**WORK REQUEST**
Word for word, copy the entire listing below, but do not carry over any pictures.

####################

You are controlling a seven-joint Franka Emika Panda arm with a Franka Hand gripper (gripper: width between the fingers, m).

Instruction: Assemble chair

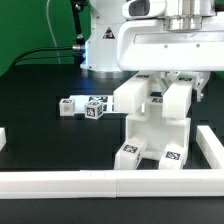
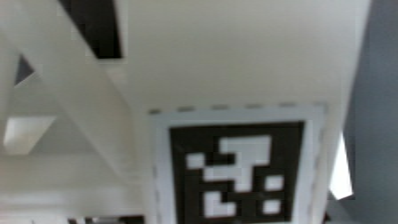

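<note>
A black table [image 1: 35, 135] fills the exterior view, fenced by a long white rail [image 1: 100, 181] running along the six o'clock edge and up the three o'clock side. The robot's white base [image 1: 105, 45] stands at twelve o'clock. The chair [image 1: 150, 125], partly built from chunky white parts, stands on the table right of centre, at about four o'clock, with two tagged feet facing the camera. The gripper [image 1: 175, 90] comes down from one o'clock and is clamped on the chair's upper part, a dark finger on each side. Two loose tagged blocks [image 1: 82, 107] lie at the chair's nine o'clock, apart from it. The wrist view shows a marker tag [image 2: 240, 170] on a white part, close and blurred.
</note>
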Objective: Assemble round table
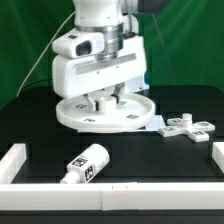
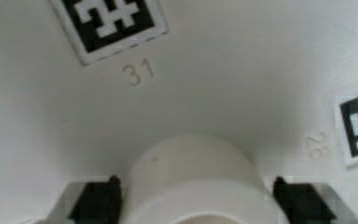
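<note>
The round tabletop disc (image 1: 75,117) lies flat on the black table, behind the centre. My gripper (image 1: 103,100) reaches straight down onto its middle. In the wrist view the disc's white face (image 2: 194,90) fills the picture, with the number 31 and two square tags. The rounded central hub (image 2: 194,175) sits between my black fingers (image 2: 101,198), which press against both its sides, so my gripper (image 2: 194,200) is shut on the hub. The short cylindrical leg (image 1: 84,163) lies on its side in front of the disc. The cross-shaped foot (image 1: 185,127) lies at the exterior view's right.
White border rails run along the front (image 1: 110,195), the exterior view's left (image 1: 20,160) and its right (image 1: 218,158). A green backdrop stands behind the table. A flat white piece (image 1: 160,122) shows between the disc and the foot.
</note>
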Motion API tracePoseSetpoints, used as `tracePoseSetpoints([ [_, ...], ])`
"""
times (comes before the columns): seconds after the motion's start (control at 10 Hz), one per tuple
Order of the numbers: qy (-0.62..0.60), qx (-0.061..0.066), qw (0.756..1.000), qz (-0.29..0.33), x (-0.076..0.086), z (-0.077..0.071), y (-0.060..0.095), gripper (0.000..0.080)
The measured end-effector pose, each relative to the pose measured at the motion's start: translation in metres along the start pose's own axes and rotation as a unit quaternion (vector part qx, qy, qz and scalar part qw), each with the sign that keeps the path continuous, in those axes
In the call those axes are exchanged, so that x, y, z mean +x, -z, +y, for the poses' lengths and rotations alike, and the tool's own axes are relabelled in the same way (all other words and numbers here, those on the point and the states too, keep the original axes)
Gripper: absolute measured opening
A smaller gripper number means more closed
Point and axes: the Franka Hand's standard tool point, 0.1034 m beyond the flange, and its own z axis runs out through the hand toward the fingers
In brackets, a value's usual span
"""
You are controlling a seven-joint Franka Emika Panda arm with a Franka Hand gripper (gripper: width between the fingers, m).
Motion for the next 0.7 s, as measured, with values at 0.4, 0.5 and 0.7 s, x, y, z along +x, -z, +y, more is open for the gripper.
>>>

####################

**COMPLETED EXERCISE**
You are controlling a seven-joint Franka Emika Panda arm with a Franka Hand gripper (gripper: width between the fingers, m).

Instruction: Assemble chair


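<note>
A black table [image 1: 35, 135] fills the exterior view, fenced by a long white rail [image 1: 100, 181] running along the six o'clock edge and up the three o'clock side. The robot's white base [image 1: 105, 45] stands at twelve o'clock. The chair [image 1: 150, 125], partly built from chunky white parts, stands on the table right of centre, at about four o'clock, with two tagged feet facing the camera. The gripper [image 1: 175, 90] comes down from one o'clock and is clamped on the chair's upper part, a dark finger on each side. Two loose tagged blocks [image 1: 82, 107] lie at the chair's nine o'clock, apart from it. The wrist view shows a marker tag [image 2: 240, 170] on a white part, close and blurred.
</note>
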Objective: Assemble round table
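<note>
The round tabletop disc (image 1: 75,117) lies flat on the black table, behind the centre. My gripper (image 1: 103,100) reaches straight down onto its middle. In the wrist view the disc's white face (image 2: 194,90) fills the picture, with the number 31 and two square tags. The rounded central hub (image 2: 194,175) sits between my black fingers (image 2: 101,198), which press against both its sides, so my gripper (image 2: 194,200) is shut on the hub. The short cylindrical leg (image 1: 84,163) lies on its side in front of the disc. The cross-shaped foot (image 1: 185,127) lies at the exterior view's right.
White border rails run along the front (image 1: 110,195), the exterior view's left (image 1: 20,160) and its right (image 1: 218,158). A green backdrop stands behind the table. A flat white piece (image 1: 160,122) shows between the disc and the foot.
</note>
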Motion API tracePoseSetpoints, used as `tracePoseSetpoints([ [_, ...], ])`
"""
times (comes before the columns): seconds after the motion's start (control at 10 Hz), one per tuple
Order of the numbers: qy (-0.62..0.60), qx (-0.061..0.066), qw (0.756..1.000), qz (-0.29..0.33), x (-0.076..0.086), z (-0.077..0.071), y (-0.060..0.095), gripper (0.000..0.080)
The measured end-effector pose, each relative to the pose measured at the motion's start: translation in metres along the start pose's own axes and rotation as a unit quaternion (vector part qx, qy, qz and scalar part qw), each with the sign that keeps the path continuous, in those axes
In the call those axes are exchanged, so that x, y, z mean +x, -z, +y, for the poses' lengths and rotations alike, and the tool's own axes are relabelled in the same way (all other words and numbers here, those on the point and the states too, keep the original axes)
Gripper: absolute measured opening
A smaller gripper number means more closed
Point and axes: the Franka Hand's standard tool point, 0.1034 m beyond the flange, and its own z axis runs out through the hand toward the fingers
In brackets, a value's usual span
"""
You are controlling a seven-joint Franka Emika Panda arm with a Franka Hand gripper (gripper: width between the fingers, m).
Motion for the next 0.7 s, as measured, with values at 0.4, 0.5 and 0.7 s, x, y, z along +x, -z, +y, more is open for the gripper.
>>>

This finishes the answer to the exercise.